_Work task_
The records below hold a stretch from the line with "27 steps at" through the line with "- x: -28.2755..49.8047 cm"; return exactly those lines, ends included, and nothing more.

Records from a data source
'''
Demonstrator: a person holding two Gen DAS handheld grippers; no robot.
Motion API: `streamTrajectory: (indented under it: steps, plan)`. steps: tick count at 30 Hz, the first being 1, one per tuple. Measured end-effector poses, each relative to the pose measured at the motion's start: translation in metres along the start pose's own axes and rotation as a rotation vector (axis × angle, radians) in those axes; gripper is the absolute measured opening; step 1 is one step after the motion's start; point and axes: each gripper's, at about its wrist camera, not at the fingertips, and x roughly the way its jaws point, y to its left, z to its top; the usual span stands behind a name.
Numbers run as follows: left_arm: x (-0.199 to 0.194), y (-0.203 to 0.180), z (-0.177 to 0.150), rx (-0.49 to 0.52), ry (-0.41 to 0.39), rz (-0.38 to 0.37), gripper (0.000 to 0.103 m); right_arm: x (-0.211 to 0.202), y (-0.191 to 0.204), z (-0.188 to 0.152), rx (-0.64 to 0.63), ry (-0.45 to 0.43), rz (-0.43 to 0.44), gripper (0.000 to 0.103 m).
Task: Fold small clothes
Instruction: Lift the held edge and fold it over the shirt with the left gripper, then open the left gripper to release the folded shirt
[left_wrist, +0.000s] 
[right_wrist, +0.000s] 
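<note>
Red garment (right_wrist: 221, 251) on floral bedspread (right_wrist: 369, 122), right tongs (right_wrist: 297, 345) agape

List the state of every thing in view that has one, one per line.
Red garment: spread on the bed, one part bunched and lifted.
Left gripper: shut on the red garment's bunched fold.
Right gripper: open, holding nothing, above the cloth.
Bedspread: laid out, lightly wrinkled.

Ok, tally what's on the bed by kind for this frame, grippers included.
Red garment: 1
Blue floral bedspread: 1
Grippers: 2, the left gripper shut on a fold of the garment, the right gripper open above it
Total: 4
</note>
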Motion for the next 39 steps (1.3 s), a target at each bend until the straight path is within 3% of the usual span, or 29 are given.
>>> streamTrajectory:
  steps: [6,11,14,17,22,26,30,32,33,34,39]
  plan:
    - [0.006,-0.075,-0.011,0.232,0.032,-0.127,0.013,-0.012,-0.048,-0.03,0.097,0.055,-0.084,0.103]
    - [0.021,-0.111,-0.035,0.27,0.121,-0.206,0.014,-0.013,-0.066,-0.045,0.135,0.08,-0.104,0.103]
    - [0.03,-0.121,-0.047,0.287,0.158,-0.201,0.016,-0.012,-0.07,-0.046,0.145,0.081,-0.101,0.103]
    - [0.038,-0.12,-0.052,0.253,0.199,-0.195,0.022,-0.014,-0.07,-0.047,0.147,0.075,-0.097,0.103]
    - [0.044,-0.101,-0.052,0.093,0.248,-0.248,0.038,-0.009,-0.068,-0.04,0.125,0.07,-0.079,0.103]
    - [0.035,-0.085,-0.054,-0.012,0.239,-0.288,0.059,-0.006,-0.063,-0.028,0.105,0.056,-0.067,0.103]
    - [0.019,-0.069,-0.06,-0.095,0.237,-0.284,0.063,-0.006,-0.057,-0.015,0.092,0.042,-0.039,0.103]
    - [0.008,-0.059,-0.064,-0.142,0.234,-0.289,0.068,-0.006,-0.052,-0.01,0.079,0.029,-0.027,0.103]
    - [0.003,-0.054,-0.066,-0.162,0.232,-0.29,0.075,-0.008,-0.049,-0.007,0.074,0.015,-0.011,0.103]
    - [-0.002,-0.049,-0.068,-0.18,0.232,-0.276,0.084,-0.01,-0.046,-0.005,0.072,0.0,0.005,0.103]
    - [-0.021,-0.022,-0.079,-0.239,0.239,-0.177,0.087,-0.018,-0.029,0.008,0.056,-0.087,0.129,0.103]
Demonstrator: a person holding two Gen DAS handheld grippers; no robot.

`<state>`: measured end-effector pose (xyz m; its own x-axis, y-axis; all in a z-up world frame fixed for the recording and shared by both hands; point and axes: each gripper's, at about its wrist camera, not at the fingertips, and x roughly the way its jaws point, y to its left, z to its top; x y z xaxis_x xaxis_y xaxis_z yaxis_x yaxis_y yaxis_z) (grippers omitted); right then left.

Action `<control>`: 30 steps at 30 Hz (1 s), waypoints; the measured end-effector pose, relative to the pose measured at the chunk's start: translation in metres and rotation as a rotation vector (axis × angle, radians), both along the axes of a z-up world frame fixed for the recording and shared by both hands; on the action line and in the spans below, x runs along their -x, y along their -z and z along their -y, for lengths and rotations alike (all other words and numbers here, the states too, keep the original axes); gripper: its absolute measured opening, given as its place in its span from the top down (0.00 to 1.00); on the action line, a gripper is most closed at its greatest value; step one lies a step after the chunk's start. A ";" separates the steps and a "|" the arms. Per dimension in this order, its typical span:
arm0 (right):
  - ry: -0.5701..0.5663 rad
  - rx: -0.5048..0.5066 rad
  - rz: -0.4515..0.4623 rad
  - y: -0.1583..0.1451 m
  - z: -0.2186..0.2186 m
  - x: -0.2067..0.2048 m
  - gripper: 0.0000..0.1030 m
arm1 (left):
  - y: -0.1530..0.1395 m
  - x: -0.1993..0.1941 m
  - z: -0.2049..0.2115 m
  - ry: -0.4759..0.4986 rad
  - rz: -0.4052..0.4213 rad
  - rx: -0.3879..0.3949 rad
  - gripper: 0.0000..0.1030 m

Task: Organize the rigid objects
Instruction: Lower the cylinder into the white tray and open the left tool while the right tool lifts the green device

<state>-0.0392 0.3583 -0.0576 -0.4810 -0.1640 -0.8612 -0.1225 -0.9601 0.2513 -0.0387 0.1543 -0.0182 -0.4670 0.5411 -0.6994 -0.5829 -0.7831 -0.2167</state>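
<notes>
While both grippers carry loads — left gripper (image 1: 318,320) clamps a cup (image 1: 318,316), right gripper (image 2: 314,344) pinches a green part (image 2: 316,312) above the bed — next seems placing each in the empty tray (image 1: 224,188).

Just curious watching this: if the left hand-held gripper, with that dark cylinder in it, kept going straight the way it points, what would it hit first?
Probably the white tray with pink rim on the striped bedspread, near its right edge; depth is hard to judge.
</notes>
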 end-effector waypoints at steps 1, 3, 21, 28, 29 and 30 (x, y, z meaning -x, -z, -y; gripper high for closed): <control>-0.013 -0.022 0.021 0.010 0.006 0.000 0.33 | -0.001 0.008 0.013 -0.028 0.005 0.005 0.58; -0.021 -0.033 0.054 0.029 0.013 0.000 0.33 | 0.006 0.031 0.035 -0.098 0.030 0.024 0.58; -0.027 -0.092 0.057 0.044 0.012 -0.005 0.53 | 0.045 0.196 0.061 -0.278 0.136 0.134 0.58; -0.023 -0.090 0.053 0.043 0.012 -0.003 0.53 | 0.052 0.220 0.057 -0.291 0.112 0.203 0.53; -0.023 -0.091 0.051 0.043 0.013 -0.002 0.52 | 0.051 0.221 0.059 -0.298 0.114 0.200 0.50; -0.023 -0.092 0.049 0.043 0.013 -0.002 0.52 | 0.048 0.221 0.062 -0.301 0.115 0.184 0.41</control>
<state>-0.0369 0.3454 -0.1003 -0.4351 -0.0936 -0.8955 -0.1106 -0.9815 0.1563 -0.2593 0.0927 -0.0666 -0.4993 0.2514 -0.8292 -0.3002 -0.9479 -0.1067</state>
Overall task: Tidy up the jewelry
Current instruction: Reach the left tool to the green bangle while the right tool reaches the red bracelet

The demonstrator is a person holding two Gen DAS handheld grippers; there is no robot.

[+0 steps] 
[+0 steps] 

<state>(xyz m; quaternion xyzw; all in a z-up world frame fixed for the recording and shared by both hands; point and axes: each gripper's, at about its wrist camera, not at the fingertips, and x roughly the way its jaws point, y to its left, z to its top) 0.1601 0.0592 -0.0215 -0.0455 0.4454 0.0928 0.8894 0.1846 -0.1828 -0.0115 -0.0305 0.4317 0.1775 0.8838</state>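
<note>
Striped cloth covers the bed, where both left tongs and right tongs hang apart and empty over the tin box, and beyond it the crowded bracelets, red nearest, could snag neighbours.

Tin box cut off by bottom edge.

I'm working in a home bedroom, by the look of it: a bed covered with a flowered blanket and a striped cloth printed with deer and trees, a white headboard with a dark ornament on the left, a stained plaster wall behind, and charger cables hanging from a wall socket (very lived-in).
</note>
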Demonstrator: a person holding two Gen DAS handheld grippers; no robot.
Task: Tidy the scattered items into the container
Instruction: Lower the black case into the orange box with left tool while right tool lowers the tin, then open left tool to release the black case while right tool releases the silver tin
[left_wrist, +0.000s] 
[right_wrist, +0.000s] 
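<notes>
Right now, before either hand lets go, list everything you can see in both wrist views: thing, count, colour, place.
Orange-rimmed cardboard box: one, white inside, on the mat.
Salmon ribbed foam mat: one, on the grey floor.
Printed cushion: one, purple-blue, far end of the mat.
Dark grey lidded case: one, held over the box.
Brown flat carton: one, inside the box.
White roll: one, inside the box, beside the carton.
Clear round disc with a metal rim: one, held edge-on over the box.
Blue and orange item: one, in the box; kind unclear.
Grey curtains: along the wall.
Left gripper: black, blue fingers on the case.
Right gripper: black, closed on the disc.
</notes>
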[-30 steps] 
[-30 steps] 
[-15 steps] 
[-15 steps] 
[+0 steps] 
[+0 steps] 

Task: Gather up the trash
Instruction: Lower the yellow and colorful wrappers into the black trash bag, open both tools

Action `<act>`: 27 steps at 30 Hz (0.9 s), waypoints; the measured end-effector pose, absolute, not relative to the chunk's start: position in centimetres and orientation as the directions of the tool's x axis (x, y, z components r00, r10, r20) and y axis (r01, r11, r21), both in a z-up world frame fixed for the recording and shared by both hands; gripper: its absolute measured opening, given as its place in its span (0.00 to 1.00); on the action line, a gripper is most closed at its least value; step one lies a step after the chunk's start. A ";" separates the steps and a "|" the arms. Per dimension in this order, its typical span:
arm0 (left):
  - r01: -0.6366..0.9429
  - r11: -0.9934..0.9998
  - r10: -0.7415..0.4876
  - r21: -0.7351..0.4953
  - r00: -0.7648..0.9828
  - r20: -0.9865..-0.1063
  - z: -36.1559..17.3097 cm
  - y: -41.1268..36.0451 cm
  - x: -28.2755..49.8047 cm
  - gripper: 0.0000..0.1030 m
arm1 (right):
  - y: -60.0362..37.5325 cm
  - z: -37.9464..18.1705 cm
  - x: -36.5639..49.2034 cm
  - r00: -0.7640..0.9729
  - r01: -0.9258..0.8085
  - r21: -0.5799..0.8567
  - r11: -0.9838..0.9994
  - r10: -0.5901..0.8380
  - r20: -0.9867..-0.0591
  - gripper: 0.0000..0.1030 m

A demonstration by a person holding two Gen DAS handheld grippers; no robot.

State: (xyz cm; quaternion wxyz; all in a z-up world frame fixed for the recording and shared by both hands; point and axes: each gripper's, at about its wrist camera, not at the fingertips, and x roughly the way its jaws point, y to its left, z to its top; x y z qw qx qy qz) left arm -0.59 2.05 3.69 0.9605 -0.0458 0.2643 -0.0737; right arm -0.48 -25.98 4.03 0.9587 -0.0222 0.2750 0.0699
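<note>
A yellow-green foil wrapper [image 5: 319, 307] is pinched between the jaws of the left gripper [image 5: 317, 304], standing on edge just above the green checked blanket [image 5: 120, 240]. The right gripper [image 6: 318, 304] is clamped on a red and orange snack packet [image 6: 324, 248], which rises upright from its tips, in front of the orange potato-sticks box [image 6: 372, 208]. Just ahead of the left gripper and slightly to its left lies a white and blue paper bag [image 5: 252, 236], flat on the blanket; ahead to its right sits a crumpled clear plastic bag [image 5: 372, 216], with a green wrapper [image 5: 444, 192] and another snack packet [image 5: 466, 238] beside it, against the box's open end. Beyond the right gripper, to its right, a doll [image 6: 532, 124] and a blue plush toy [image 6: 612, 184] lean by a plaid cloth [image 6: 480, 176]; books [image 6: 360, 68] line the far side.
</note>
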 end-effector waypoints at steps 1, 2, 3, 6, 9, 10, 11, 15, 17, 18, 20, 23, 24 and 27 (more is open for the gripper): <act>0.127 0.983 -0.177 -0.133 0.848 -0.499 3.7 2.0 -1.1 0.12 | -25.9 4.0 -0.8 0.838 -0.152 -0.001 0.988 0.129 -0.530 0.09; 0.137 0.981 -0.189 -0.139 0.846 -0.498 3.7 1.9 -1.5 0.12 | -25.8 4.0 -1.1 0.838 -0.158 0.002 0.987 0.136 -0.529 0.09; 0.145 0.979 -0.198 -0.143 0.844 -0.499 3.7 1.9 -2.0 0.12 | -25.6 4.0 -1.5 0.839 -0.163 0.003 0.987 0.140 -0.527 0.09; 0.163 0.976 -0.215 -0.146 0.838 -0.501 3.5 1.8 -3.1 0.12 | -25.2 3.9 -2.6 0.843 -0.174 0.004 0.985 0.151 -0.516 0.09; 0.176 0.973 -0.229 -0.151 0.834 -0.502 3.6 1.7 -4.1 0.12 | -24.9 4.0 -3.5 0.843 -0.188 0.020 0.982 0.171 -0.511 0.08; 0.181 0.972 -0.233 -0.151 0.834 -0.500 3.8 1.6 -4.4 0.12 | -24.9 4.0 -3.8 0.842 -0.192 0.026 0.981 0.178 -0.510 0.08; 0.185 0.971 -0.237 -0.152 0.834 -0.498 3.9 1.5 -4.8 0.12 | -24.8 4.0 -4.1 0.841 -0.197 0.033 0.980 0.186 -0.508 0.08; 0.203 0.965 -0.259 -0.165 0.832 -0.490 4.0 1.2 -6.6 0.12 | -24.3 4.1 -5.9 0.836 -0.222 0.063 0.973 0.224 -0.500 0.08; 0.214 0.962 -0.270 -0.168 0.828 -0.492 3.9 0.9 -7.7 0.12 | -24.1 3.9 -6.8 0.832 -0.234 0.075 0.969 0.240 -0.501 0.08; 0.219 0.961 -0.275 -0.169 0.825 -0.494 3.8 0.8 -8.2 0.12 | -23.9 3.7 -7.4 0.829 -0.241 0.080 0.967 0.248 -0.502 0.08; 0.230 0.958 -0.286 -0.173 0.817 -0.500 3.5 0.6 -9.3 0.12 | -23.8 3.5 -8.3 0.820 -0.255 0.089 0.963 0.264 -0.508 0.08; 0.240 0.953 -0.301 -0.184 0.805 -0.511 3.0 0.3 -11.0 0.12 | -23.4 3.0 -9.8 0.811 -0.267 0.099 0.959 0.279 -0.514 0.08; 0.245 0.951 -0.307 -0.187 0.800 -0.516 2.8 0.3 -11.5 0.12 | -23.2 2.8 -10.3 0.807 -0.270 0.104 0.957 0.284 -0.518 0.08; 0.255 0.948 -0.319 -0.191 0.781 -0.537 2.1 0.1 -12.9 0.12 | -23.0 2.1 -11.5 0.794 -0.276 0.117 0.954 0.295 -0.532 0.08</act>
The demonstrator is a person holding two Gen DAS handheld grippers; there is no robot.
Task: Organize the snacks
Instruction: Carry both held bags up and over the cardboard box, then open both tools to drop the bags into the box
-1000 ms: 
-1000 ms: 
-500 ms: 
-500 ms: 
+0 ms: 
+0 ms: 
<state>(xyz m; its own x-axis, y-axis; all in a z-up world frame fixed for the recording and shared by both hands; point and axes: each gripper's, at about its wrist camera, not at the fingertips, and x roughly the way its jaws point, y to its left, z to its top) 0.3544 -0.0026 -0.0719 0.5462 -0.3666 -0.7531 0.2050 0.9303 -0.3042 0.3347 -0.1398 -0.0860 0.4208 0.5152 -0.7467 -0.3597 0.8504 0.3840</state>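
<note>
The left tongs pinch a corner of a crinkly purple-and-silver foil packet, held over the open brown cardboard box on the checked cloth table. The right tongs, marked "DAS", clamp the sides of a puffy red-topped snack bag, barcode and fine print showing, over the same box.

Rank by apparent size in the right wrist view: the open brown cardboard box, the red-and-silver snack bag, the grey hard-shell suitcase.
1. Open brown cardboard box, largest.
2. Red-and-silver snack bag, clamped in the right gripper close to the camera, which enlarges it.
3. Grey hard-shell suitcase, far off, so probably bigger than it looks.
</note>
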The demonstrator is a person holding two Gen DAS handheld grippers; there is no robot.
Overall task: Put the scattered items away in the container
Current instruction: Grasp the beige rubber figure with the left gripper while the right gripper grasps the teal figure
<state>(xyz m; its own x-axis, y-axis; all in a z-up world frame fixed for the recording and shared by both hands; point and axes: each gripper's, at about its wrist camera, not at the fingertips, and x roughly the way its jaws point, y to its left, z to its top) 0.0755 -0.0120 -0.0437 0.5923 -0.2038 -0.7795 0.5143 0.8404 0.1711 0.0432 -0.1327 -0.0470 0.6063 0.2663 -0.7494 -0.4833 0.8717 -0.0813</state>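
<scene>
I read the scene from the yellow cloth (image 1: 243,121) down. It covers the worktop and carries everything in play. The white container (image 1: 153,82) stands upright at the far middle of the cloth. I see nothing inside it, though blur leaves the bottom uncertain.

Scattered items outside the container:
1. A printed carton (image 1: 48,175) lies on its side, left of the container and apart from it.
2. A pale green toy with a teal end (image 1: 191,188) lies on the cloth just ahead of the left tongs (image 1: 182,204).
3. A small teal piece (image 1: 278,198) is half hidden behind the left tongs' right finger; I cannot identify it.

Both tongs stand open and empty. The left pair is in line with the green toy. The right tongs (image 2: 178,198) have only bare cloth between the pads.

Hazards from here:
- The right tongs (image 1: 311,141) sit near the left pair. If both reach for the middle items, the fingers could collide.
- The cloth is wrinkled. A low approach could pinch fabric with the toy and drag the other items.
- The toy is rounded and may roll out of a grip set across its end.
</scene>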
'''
_Task solution_
Action `<act>`: 27 steps at 30 Hz (0.9 s), waypoints; the measured end-effector pose, absolute, not relative to the chunk's start: position in centimetres and orientation as the directions of the tool's x axis (x, y, z components r00, r10, r20) and y axis (r01, r11, r21), both in a z-up world frame fixed for the recording and shared by both hands; gripper: its absolute measured opening, given as its place in its span (0.00 to 1.00); on the action line, a gripper is most closed at its least value; step one lies a step after the chunk's start. A ";" separates the steps and a "|" the arms. Per dimension in this order, its typical span:
arm0 (left):
  - r01: -0.6366..0.9429
  - r11: -0.9934..0.9998
  - r10: -0.7415..0.4876
  - r21: -0.7351..0.4953
  - r00: -0.7648..0.9828
  - r20: -0.9865..-0.1063
  - z: -36.1559..17.3097 cm
  - y: -41.1268..36.0451 cm
  - x: -28.2755..49.8047 cm

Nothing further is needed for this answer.